Andrew's Inn, a gay bar in Bellows Falls that was open from 1973 through 1984, is the subject of a new oral history project that features the voices and stories of people who worked at and went to the club.
The Andrew's Inn Oral History Project will hang at Next Stage Gallery in Putney through the month of June.
The show centers around six recent portraits of people who ran, supported or frequented the Andrew's Inn, and near each portrait is an iPod with recordings of the subject talking about the inn. Scattered around the gallery are historic newspaper clippings and archival photos from the inn.
The project covers an important period in the gay rights movement, when more and more people were coming out. During that time, the Andrew's Inn was a safe place to gather.
The bar was located in an old railroad hotel where people stayed overnight. It drew a pretty wild crowd, some of whom took the train in from Boston and New York, and things were not always smooth with some of the local residents.
Eva Mondon moved up to Vermont from Florida in 1969, and she says the attitude toward the LGBTQ community was very different in the northeast.
But still, there was plenty of ignorance and discrimination. Mondon says a lot of people were forced to hide their sexuality in the 1970s.

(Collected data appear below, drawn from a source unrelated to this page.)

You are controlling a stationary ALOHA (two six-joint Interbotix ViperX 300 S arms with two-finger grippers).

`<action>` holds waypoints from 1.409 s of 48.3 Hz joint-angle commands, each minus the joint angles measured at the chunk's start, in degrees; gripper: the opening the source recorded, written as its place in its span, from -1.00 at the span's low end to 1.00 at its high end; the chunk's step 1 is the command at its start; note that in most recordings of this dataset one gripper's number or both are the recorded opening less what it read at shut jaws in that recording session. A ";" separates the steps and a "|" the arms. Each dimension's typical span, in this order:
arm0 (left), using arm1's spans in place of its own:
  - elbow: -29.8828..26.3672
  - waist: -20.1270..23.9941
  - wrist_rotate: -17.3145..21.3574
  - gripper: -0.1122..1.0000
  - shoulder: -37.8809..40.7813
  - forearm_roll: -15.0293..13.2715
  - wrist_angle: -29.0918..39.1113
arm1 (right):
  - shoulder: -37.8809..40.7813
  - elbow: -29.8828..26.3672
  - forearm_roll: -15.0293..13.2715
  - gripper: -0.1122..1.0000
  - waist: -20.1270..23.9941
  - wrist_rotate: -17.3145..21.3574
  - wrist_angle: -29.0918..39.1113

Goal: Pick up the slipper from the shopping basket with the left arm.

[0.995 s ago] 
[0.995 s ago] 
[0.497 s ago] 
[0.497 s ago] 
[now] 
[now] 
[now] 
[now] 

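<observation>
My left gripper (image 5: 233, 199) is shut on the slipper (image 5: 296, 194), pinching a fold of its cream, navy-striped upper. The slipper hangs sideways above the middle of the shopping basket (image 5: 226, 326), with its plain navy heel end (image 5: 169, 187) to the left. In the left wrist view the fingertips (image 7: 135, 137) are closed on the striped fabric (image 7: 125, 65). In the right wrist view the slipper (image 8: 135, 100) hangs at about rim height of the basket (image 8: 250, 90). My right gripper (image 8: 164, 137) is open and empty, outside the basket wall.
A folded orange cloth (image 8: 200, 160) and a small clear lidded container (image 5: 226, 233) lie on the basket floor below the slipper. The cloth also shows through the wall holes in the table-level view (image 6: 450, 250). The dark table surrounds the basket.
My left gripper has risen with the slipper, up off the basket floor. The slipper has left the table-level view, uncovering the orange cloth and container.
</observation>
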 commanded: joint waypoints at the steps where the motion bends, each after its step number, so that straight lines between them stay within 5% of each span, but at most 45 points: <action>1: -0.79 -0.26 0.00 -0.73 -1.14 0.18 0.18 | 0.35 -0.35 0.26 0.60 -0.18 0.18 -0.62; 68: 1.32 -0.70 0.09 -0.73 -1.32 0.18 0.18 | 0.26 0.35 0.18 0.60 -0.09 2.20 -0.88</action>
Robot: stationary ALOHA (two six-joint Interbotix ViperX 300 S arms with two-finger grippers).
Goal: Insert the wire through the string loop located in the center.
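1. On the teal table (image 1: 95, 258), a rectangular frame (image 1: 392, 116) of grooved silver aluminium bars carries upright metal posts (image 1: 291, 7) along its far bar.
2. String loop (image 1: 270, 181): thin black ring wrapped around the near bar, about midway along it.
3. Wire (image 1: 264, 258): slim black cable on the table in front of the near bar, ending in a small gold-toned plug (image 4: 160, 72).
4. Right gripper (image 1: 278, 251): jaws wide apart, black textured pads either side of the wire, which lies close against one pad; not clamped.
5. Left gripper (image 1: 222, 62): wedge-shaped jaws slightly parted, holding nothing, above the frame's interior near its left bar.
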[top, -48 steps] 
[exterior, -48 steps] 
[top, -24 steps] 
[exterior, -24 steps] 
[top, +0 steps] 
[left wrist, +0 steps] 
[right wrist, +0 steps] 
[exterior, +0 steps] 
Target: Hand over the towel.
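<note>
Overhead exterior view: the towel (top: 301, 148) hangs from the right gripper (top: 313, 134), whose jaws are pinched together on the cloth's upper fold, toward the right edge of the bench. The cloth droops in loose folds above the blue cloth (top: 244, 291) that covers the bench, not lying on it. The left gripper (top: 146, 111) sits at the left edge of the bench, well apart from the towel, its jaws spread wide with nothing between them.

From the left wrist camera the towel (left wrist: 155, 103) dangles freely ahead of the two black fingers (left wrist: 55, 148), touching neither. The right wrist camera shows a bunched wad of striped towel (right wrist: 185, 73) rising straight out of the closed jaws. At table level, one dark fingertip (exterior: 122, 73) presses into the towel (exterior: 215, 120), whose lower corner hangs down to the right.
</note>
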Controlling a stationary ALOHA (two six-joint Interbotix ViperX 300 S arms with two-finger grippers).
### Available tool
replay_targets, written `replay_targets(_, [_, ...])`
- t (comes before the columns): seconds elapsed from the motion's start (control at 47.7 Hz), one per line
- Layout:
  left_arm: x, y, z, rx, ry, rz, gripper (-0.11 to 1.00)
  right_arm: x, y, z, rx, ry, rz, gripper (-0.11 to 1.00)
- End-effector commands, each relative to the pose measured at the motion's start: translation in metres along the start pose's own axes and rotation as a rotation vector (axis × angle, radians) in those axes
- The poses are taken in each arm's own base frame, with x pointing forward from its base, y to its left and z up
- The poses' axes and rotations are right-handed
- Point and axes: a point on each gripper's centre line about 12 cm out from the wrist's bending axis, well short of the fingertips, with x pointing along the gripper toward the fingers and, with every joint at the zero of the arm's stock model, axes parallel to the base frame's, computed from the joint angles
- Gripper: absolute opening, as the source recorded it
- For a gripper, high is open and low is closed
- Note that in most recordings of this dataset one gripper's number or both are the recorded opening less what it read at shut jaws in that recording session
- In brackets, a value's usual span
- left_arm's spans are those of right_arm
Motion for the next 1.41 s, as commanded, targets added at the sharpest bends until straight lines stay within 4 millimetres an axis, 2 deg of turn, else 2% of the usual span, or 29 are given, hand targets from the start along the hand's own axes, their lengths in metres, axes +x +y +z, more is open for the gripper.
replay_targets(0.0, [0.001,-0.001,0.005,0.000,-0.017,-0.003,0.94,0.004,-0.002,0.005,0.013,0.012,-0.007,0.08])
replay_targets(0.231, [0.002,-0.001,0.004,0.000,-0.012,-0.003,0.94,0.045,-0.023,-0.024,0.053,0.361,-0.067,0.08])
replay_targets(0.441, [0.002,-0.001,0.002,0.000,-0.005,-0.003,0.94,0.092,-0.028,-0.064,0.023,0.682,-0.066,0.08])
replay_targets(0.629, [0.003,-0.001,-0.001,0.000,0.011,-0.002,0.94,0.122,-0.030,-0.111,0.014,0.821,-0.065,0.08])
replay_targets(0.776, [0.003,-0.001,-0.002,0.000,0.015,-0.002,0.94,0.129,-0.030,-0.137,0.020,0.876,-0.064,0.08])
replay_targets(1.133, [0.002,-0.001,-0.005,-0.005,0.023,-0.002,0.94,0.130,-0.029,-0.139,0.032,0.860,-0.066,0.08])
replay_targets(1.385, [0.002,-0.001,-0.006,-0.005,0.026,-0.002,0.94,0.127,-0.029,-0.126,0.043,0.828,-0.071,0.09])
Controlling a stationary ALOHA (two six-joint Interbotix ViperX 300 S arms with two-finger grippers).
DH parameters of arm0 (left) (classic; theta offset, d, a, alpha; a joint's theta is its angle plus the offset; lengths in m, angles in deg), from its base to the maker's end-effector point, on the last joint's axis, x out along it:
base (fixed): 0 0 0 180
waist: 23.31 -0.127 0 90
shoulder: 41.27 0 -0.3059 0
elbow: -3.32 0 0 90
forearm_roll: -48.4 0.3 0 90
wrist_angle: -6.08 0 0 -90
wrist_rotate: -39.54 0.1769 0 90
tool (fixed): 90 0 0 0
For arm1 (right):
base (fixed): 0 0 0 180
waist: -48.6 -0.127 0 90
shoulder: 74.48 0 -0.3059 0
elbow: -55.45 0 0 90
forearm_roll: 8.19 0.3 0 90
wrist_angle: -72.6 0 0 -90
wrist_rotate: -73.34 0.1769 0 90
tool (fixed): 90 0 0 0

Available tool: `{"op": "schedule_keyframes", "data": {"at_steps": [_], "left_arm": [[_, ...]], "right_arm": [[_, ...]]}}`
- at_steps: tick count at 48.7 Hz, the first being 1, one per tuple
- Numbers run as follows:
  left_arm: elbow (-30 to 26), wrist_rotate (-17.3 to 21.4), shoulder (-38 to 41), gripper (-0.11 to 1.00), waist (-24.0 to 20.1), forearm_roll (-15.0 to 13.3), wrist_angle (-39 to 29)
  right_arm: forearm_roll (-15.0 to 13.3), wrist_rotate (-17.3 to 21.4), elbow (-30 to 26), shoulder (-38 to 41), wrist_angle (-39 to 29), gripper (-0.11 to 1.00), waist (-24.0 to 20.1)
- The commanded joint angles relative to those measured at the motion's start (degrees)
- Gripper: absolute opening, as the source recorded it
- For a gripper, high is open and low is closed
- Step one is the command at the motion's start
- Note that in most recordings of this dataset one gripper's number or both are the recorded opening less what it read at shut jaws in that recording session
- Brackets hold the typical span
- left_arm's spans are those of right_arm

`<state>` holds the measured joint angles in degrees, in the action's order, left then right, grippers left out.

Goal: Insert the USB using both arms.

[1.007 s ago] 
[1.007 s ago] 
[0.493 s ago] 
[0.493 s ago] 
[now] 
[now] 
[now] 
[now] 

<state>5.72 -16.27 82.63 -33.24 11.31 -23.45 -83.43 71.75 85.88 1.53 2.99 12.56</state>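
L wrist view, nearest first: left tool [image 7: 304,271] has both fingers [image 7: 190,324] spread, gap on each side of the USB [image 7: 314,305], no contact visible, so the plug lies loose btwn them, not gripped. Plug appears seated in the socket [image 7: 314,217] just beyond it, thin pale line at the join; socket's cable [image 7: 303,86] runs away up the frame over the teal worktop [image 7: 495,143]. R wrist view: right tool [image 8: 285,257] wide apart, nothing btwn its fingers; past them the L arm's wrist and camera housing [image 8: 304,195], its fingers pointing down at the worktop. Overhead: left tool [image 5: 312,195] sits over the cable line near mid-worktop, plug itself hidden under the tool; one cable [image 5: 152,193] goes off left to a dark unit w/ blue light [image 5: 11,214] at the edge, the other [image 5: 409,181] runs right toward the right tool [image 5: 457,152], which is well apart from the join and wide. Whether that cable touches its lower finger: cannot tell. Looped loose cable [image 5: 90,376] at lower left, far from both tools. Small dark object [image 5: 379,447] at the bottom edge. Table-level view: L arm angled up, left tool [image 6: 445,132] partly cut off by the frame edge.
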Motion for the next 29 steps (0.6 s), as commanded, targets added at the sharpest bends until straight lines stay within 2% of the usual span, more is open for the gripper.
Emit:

"Andrew's Inn was a refuge. It was a safe house. And it was a place where we could go and have fun." – Eva Mondon, Andrew's Inn Oral History Project participant
"Andrew's Inn was a refuge," Mondon says. "It was a safe house. And it was a place where we could go and have fun."
Mondon, one of the six voices included in the Andrew's Inn Oral History Project, says the gay community was at the forefront of the fight for civil rights and social justice in the '60s and '70s.
And Mondon says the show shines a light on the period and on the role a gay bar in a former New England mill town played in supporting activists in the area.
"People don't realize, but we as gays and lesbians, as we came out, we were some of the substantial and main movers of holding the community together," Mondon says. "We helped protect the church of the community. And in some ways Andrew's Inn was one of the churches of the community."
The creators of this show started talking about the gay radical social movement of the '70s and '80s while leading an oral history class at Marlboro College.
The college worked with Vermont Performance Lab and with Green Mountain Crossroads, a southern Vermont nonprofit that supports rural LBGTQ people.
Green Mountain Crossroads Director HB Lozito says the collaborators didn't even know about the inn when they started their research. But as the story of the Andrew's Inn emerged, they wanted to follow it further.
"We did some dinners with what we were calling 'local radicals' for the course when we started this class, and people were seeing each other who hadn't seen each other in 40 years, and reconnecting again over the Andrew's Inn," says Lozito. "And that's when we could really see there was really something very important about this place. Still 40 years later people are crying and hugging and remembering things that happened here. We really need to look at that."
Vermont Performance Lab Director Sara Coffey says the recordings and portraits bring visibility to a movement that largely operated outside of the public view.
And Coffey says the show invites anyone in to think about the history of the Andrew's Inn and begin new conversations about the work that still needs to be done to make sure everyone's voice is heard.
"We're living in such divisive times, and we need to have more and more opportunities to bring people together," says Coffey. "So, this is a project that I hope is not just for the queer community, but it's for allies and all sorts of people. The idea is about bringing people together, through the arts, and hopefully that will have an impact on people, and help us builder stronger, healthier communities here in Vermont."